# [Assignment]
Go through the listing and write out each line exactly.

# [Data extract]
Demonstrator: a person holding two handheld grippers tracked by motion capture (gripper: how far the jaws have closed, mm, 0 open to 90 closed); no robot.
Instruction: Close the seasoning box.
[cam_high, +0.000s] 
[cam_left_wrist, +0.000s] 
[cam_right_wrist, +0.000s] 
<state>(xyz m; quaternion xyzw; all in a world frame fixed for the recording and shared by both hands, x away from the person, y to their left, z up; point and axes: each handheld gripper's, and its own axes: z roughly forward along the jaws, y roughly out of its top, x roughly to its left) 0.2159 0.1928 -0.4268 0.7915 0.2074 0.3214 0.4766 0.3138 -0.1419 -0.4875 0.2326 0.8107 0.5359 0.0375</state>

# [Answer section]
Demonstrator: a person holding two handheld grippers tracked by motion capture (gripper: how far the jaws have closed, mm, 0 open to 90 closed); no robot.
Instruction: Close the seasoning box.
[cam_high, +0.000s] 
[cam_left_wrist, +0.000s] 
[cam_right_wrist, +0.000s] 
<state>(xyz m; quaternion xyzw; all in a world frame fixed for the recording and shared by both hands, x away from the person, y to their left, z up; point and axes: each handheld gripper's, and its own axes: z roughly forward along the jaws, y roughly out of its top, x roughly to its left) 0.2159 0.1928 -0.4268 0.7915 0.2074 0.3214 0.4766 0.3138 -0.1419 -0.4875 0.2326 0.8107 0.5359 0.0375</state>

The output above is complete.